REQUIREMENT —
Lines below containing the word "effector" should be copied out.

:: STUDY MATERIAL ::

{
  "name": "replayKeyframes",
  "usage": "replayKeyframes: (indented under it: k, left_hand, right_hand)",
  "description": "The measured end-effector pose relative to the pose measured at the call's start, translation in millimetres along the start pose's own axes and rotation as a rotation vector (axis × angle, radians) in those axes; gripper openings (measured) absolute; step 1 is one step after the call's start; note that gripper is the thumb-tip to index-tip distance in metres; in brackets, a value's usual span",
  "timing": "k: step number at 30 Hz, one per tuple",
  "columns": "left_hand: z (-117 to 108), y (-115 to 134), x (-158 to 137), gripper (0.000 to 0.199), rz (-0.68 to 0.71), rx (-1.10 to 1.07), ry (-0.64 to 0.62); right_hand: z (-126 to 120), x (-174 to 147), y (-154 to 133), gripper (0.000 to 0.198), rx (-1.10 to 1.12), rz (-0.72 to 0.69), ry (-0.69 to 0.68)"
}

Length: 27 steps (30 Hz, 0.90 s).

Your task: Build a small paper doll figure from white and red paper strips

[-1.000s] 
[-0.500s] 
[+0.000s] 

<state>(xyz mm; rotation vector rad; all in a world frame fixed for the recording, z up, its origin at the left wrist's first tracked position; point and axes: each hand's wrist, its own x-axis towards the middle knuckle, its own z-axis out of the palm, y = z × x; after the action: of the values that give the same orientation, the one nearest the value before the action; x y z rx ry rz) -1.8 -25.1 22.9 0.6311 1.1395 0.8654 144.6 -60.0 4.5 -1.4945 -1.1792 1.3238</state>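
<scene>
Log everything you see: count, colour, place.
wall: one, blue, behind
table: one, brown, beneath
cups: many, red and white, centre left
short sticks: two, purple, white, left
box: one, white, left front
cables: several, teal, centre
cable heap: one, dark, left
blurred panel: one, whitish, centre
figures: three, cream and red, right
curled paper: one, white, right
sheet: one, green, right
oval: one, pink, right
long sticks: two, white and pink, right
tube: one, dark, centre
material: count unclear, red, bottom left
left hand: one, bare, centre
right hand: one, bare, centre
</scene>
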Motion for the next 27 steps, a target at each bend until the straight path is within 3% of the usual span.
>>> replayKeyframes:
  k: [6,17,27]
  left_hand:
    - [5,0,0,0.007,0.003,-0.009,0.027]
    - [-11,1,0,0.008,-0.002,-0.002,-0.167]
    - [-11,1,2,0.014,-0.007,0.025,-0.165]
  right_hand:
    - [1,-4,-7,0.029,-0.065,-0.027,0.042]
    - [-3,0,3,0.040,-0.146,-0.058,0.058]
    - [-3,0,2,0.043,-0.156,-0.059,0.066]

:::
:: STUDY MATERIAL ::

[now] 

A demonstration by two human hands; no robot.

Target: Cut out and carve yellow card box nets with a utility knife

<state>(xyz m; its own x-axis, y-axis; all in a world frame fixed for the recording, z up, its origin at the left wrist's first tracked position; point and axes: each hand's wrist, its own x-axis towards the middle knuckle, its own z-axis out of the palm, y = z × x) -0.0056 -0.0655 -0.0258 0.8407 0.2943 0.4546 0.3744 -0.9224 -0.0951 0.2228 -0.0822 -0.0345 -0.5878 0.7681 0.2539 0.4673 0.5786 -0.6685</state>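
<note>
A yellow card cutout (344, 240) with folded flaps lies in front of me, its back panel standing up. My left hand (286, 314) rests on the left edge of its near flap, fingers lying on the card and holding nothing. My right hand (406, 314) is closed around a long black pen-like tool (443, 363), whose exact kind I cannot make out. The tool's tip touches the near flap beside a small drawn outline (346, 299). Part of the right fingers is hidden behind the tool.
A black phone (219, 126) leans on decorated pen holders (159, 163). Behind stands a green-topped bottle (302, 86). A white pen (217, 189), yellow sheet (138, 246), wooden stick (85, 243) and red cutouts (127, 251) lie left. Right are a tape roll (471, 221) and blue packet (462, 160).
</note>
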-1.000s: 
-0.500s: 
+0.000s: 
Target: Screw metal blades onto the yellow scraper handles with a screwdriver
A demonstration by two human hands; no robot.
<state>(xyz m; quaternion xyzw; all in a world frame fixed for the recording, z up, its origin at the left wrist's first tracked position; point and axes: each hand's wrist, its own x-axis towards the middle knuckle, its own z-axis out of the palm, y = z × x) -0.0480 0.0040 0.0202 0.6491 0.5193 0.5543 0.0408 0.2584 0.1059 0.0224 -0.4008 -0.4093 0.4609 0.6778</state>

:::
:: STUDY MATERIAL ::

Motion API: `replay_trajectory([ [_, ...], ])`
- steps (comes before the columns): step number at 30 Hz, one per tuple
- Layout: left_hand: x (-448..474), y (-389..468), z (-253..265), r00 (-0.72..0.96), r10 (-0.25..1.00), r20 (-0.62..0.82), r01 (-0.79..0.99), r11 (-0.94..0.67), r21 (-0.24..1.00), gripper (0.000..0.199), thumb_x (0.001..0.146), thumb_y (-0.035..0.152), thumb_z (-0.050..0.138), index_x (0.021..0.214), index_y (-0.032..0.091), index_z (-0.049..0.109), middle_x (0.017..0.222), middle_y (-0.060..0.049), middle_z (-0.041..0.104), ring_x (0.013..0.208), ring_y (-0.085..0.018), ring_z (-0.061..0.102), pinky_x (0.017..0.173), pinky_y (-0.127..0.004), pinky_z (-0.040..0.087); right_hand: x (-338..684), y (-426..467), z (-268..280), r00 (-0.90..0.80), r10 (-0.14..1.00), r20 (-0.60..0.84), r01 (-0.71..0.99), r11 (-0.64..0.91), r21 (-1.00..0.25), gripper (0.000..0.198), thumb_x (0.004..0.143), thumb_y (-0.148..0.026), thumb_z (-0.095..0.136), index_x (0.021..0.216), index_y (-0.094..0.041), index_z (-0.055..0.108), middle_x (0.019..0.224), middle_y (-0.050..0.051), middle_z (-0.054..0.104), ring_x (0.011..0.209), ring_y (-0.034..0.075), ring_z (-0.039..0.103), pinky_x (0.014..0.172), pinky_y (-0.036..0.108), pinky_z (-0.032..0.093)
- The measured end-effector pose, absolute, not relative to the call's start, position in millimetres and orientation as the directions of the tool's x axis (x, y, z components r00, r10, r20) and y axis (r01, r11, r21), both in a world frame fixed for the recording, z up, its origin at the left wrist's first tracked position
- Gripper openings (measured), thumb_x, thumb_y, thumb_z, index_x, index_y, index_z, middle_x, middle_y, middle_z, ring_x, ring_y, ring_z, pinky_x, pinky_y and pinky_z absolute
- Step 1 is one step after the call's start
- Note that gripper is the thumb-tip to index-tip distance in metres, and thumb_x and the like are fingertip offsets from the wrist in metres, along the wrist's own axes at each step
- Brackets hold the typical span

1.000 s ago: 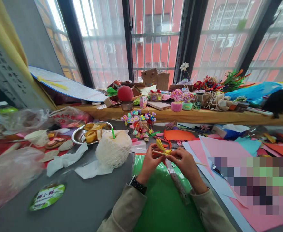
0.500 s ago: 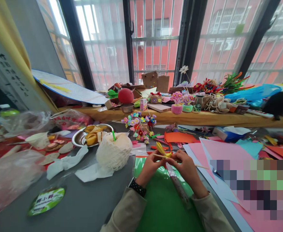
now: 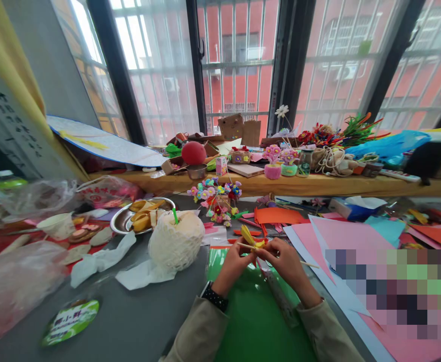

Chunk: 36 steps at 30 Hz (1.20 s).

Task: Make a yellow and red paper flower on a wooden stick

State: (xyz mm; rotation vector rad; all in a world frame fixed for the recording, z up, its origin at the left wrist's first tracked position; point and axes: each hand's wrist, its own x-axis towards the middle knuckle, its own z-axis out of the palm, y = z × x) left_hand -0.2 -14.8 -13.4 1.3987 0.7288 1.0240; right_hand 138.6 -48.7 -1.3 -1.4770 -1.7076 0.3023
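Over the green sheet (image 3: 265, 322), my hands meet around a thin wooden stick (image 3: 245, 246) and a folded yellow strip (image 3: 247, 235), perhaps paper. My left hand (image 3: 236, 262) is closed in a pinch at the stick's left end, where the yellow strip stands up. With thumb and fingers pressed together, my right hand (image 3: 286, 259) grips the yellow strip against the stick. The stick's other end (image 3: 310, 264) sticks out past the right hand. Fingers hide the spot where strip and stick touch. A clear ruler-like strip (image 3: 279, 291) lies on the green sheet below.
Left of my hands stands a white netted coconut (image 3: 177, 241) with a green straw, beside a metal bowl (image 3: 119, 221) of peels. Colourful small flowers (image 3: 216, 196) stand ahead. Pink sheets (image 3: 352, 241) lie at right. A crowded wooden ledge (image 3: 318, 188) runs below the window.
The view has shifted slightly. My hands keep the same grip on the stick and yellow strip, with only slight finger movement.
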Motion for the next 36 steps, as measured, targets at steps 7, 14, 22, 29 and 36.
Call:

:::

EXERCISE RESPONSE —
  "description": "The measured end-effector pose relative to the pose measured at the call's start, translation in millimetres along the start pose's own axes and rotation as a rotation vector (axis × angle, radians) in those axes; gripper openings (measured) absolute; step 1 is one step after the call's start; note that gripper is the thumb-tip to index-tip distance in metres; in brackets, a value's usual span",
- The measured end-effector pose, absolute, not relative to the call's start, position in millimetres and orientation as the directions of the tool's x axis (x, y, z components r00, r10, r20) and y axis (r01, r11, r21), both in a world frame fixed for the recording, z up, its origin at the left wrist's first tracked position

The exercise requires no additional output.